Long Distance Caregiving Tips
If it hasn’t happened yet, most of us will assume the role of primary caregiver for someone at some point in our lives. But, what happens if the person we are responsible for lives a significant distance away?
Long-distance caregiving presents unique challenges and can seem daunting, but it can be managed. It mostly comes down to staying as involved as possible, doing the best you can, and letting go of the guilt you may feel about not being physically by the person’s side.
Here are some pointers from folks who have experience as long distance caregivers. We hope you find them useful.
A few helpful suggestions...
- Have access to electronic records. Most doctors and hospitals are connected to a system that’s used via the Internet to share test results, diagnoses, and treatment progress with each other as well as with patients. Make sure you have permission to sign in to the system for information about your loved one.
- Stay organized. Keep an ongoing record of your loved ones’ situation, including information about medical care, doctors and other clinicians, financial matters, daily life, challenges, etc. Make sure to have all phone numbers, account numbers, passwords (keep secure), and anything else you may need. Store all information in one convenient place, either in a notebook or computer folder. Make sure to update your records.
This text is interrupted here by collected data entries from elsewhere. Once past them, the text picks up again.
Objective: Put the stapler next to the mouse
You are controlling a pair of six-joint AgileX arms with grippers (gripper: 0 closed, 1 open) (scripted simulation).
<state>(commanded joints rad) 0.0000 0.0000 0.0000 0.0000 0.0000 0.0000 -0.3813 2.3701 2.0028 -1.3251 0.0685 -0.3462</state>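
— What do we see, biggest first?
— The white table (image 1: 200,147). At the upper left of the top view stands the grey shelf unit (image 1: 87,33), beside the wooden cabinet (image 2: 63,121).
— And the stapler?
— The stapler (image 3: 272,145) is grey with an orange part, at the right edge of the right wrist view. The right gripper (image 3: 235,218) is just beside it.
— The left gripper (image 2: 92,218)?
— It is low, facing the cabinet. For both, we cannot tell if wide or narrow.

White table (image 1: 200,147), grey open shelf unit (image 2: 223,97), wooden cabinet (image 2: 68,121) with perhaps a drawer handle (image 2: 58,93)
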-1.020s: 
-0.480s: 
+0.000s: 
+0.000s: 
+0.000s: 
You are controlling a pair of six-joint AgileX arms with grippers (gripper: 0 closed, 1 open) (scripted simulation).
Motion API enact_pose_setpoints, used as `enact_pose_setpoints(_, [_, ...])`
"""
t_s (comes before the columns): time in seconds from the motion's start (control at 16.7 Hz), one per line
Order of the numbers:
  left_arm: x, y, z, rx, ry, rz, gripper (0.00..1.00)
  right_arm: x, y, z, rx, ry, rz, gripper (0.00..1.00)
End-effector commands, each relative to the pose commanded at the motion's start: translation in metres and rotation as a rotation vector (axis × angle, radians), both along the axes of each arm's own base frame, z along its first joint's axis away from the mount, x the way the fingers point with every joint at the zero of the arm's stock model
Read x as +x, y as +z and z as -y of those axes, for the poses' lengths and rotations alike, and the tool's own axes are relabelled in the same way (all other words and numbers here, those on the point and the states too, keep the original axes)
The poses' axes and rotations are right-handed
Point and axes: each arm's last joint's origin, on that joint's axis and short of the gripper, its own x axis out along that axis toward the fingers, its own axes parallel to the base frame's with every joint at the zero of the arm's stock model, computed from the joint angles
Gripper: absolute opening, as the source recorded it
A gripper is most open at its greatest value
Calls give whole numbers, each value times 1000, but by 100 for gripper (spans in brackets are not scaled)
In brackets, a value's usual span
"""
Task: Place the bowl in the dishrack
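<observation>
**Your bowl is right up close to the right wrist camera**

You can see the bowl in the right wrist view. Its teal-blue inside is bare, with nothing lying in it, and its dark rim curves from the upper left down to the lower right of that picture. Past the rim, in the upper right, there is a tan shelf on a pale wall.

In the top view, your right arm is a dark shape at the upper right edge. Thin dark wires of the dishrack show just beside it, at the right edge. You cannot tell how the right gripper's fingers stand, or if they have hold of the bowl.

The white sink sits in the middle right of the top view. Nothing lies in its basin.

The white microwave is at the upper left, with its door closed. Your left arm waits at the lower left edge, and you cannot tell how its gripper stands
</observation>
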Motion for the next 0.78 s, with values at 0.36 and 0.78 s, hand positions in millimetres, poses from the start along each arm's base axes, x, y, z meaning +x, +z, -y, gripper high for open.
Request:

- Don’t go it alone. Reach out to family, friends, and neighbors, especially those who live closer to your loved one than you do. They will be able get there faster when a need arises. Don’t hesitate to ask for help. You may be surprised by the people who will step up to lend a hand. Your loved one’s neighbors may be willing to stop in on a regular basis to check in on your loved one and let you know how things are going. Family members may be willing to take turns when your loved one’s care requires that someone be present.
- Research and learn. Understanding what your loved one is going through will make it easier to provide the care he or she needs. Research your loved ones diagnoses, treatment plans, and likely expectations. The more you know, the better you‘ll be able to support your loved one, manage his or her care, help prevent crises, and deal with problems as they come up. Your knowledge will also make it easier to talk with your loved one’s health care providers.
- Stay in touch. Even if you live far away from your loved one, today’s technologies and social media platforms make it easy to be part of your loved one’s daily life. Set specific times to talk via phone or video chats. In between those talks, text, email, and connect through social media. Share photos or quotations that will make the person smile or laugh.
- Visit as often as you can. Try to make visits that aren’t related to medical issues. Even if you’re there to meet with a doctor or because of a procedure your loved one may need, try to spend some time with your loved one that’s unrelated to health or caregiving. Talk and laugh with your loved one. Play cards or a board game. Listen to an audiobook together. Binge watch an old favorite TV show you both enjoy. If your loved one is mobile, take a scenic drive, go to a movie, visit the library, eat at a restaurant, etc.
- Remember the scout motto “always be prepared.” Things are bound to come up that you don’t expect, including emergency situations. Prepare yourself mentally for such issues because they can be very draining emotionally and physically. Also prepare yourself financially, because you may have to make unexpected trips to be with your loved one. If possible, set aside some “just in case” money so you won’t be struggling when the time comes.